* **Directions**
Only the lines below between the ones containing "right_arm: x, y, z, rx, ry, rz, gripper" and "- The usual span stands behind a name", inclusive, are to be reproduced, each exactly as it stands.

──────── Record set ────────

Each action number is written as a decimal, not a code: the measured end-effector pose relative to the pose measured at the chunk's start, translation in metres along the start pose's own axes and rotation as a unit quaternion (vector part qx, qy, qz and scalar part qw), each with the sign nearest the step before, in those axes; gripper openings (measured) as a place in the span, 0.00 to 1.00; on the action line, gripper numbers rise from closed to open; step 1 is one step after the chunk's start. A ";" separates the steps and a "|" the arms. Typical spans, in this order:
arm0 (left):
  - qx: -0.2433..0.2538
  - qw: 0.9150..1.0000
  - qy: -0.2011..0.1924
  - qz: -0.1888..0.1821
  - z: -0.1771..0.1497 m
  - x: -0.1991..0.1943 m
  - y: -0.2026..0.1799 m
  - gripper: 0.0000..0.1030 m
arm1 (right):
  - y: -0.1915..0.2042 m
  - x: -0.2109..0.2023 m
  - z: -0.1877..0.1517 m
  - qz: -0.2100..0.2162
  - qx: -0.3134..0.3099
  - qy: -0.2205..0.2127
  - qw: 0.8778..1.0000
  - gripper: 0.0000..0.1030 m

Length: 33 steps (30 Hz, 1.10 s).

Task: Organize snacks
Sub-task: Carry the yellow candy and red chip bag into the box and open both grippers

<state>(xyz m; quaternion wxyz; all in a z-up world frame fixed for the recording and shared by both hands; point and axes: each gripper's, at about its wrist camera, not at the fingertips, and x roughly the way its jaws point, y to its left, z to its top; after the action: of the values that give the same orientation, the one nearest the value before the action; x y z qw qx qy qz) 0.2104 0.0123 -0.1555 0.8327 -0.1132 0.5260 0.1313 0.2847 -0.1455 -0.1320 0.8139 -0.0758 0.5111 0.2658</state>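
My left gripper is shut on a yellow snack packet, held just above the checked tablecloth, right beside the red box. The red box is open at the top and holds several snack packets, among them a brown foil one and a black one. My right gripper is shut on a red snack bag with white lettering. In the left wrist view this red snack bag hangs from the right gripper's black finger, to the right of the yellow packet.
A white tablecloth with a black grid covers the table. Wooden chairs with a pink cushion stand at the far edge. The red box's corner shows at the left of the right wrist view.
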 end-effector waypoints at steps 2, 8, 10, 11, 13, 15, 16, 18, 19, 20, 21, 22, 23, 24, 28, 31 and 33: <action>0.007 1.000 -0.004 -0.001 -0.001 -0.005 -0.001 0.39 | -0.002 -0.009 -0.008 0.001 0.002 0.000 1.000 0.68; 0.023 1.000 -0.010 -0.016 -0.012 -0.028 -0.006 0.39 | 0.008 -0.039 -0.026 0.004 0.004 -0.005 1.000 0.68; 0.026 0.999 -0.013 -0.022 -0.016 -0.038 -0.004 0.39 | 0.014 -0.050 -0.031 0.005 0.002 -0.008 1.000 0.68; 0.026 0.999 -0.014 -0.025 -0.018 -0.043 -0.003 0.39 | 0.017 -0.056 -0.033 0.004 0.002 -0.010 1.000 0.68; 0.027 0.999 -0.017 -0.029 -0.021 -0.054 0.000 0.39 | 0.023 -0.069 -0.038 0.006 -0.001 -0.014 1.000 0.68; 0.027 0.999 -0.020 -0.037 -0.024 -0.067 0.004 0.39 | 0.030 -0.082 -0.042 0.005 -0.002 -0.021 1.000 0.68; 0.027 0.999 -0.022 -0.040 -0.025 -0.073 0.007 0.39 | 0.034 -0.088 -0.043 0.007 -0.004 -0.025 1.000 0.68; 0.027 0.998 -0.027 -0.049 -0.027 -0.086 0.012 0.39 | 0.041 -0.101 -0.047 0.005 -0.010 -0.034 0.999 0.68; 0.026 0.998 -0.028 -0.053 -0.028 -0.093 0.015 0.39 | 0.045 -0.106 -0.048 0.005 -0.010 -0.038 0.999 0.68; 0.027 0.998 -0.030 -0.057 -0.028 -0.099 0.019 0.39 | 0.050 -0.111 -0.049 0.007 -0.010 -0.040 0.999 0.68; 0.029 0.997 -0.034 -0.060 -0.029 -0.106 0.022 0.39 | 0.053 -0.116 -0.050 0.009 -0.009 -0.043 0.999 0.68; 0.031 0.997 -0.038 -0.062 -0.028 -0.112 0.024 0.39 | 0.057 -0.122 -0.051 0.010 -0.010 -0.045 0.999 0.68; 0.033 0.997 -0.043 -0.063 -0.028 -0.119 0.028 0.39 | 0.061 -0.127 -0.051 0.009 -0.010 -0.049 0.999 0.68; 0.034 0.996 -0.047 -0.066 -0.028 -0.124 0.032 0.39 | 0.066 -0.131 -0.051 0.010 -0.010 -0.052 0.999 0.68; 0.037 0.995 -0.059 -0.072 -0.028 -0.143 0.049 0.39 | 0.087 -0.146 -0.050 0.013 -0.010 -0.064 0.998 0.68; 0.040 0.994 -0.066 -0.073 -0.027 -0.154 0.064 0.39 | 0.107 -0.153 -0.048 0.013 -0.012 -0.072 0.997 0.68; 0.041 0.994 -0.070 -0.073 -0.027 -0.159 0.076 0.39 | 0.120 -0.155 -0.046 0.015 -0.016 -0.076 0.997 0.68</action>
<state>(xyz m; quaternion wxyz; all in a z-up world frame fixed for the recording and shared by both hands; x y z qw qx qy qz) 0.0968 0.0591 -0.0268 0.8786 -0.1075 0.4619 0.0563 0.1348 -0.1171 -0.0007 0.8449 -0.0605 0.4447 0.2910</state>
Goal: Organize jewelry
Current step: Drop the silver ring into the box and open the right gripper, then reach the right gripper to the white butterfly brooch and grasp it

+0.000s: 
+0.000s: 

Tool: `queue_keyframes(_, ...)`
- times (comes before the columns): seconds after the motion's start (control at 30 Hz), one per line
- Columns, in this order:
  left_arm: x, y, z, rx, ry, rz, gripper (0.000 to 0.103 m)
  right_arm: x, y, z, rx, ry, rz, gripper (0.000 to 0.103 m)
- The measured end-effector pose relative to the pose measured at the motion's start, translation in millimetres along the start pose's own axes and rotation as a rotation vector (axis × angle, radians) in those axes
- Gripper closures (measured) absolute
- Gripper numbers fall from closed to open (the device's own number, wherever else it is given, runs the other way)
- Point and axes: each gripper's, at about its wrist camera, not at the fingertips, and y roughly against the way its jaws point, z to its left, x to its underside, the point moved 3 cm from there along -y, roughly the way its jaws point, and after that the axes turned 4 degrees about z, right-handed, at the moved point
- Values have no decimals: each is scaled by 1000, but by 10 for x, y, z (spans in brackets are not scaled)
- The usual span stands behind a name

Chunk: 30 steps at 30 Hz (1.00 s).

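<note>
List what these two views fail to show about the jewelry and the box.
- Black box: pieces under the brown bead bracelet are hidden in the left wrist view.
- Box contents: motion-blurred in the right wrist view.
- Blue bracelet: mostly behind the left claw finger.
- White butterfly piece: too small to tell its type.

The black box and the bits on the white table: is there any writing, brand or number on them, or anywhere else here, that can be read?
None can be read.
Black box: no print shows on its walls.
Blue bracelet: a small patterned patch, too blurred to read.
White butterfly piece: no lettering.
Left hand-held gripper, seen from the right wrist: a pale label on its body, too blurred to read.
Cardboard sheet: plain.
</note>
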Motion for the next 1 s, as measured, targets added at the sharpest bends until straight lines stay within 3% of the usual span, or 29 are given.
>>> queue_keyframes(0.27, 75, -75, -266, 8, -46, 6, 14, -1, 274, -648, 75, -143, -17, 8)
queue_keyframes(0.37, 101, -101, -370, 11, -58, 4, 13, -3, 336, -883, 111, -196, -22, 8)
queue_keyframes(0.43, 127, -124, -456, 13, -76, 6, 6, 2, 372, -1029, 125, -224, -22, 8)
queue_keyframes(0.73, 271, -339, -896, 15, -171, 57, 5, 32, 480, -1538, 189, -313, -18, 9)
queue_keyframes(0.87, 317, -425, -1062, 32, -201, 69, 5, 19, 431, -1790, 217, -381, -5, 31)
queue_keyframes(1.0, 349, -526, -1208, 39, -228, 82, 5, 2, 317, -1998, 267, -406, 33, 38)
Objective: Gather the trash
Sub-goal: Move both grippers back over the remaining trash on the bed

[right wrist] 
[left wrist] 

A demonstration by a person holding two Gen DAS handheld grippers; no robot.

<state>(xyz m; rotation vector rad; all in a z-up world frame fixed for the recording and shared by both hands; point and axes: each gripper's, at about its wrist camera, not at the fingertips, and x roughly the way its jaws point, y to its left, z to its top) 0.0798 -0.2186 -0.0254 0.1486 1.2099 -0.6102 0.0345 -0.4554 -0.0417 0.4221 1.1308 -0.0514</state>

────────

* **Written reply**
  right_arm: x, y, z, rx, ry, rz, gripper (0.000 to 0.103 m)
- The measured end-effector pose relative to the pose measured at the motion's start, translation in millimetres along the start pose's own axes and rotation as a rotation vector (axis × angle, radians) in those axes
- Gripper closures (measured) absolute
- Gripper numbers fall from closed to open (the device's own number, wherever else it is given, runs the other way)
- Point and axes: each gripper's, at about its wrist camera, not at the fingertips, and y roughly against the way its jaws point, z to its left, x to its underside, the point moved 3 cm from there along -y, roughly the way its jaws point, and after that the axes turned 4 degrees about z, right-handed, at the moved point
- Values have no decimals: each is scaled by 1000, but by 10 for x, y, z (spans in brackets are not scaled)
- The usual span stands behind a name

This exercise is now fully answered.